Staff at Andy's Taverna  Greek chef Efthymios Vernardos,Russian waitress Marina Zilyakawa,, Greek manager Koullis Phylactides, who has been there for 16 years

Be carried off to the Aegean


IT is true what my friend the late Larry Adler replied when asked which was the best restaurant: “Where they know you.”
I have been coming to Andy’s (opened in 1968) for many years when Koullis was the chef.
Now he fronts the house with charm, making the patrons feel at home.
The regulars are recognised and their preferences are remembered. Andy’s Taverna is divided into two rooms – one has the bar and the other has the exhibition kitchen with a beautiful fruit bowl next to it.
I prefer the latter and watch how the dishes materialise one after the other from this rather small but very organised area. They also have a patio which seats 30.
The thalassi (pale sea) coloured walls with lovely paintings of boats and sea views give an atmosphere of tranquillity with the soft Greek music in the background. I had hoped to hear my favourite song: Maria ma ta Kitrina (Maria in the Yellow Dress) but it was not part of the music selection whilst I was there.
The sea bass and sea bream come fresh from Cyprus three times weekly so tsiboura and lavraki are just what you would have in the island of Aegina.
Opting not to have the mezedes and out of a large selection of hors d’oeuvres which included an aubergine dip, broad beans and artichokes, garlic Greek sausages, stuffed vine leaves, spinach and feta cheese pastry parcels, we started with the more conservative kalamari (deep-fried squid) £8.95 and avocado prawns (£4.95) which were very good.
There is a large selection of vegetarian dishes including a vegetarian platter (£9.50) featuring a selection of dishes served with Greek salad.
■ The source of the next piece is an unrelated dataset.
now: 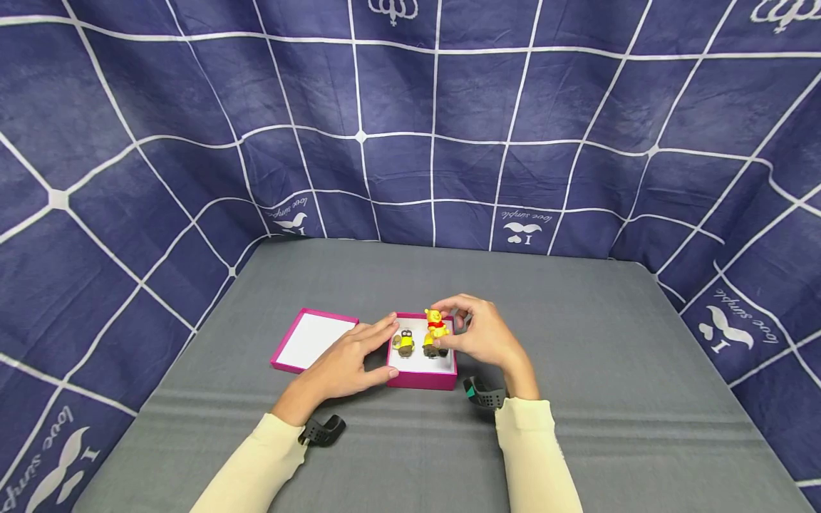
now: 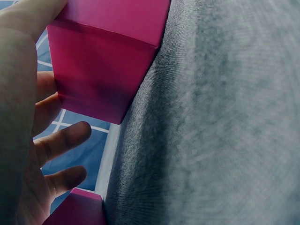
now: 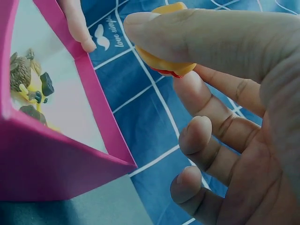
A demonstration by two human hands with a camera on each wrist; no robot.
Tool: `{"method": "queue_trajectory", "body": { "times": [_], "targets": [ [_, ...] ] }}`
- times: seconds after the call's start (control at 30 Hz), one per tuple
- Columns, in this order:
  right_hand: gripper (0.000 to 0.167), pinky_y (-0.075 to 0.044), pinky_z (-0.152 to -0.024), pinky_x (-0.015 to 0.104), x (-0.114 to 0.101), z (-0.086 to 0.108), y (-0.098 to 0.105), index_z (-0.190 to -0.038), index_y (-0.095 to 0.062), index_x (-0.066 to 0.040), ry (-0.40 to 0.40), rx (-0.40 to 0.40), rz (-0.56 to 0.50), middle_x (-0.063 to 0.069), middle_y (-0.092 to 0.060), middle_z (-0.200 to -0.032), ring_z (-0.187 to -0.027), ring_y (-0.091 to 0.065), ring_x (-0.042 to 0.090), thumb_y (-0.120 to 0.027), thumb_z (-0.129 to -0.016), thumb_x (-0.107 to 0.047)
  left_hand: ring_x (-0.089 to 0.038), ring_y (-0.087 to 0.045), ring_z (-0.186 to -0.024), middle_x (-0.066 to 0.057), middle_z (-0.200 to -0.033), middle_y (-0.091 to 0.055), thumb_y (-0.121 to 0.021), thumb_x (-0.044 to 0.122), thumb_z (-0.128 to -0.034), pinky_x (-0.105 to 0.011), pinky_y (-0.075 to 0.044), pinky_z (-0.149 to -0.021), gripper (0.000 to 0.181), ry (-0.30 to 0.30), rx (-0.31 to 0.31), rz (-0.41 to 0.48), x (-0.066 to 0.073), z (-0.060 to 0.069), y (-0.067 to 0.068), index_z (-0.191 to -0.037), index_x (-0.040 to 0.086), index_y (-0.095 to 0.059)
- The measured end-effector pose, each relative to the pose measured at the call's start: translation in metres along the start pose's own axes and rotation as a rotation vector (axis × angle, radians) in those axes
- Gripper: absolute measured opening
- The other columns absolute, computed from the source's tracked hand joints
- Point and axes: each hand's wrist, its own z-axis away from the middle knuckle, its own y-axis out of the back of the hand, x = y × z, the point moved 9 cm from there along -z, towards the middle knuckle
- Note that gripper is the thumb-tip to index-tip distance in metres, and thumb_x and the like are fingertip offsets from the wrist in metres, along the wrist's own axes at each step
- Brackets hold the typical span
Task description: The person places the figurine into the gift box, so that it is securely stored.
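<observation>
My right hand (image 1: pixel 477 331) pinches a yellow bear figurine (image 1: pixel 436 324) in a red shirt between thumb and fingertips, above the right part of a magenta box (image 1: pixel 423 380). In the right wrist view, the thumb covers most of the bear figurine (image 3: pixel 164 64). Inside the white-lined box lie a minion figurine (image 1: pixel 405 344) on the left and another yellow and brown figurine (image 1: pixel 429 348), partly hidden below the bear. Along the box's left side rests my left hand (image 1: pixel 349 360), fingers fairly straight, thumb near the front left corner. The left wrist view shows the box's outer wall (image 2: pixel 101 70).
A magenta-rimmed box lid (image 1: pixel 314 340), white inside up, lies left of the box, partly behind the left hand. Grey cloth (image 1: pixel 616 370) covers the table. A blue curtain (image 1: pixel 474 92) with white lines encloses the back and sides.
</observation>
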Motion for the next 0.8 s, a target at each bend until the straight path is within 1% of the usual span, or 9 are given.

There is also Andy’s fish platter for two (£22.95) which includes taramasalata, houmous, fish salad, sea bass, swordfish and king prawns with salad and Cyprus chips.
The traditional mezedes (selection of various Greek dishes £13.95) is very popular although we opted to have kleftico (£9.95) as our main course served with potatoes and Greek salad.
The baked lamb melts in your mouth and the taste is delicious. Dessert consisted of a fruit platter: pears, kiwi, bananas and oranges with bits of baklava. The house wine label, matching the colours of the walls, was excellent. Blanc Cambas (£9.95) is dry and light and a good example of the Mediterranean heritage in Pikermi, Attica.
Andy’s are offering two Christmas menus (lunch £l4.95 and dinner £19.95).
They offer the Greek speciality mezedes but on request you can also order the traditional turkey for a main course. Andy’s Taverna is better than just ‘entaxy’, which mean okay in Greek.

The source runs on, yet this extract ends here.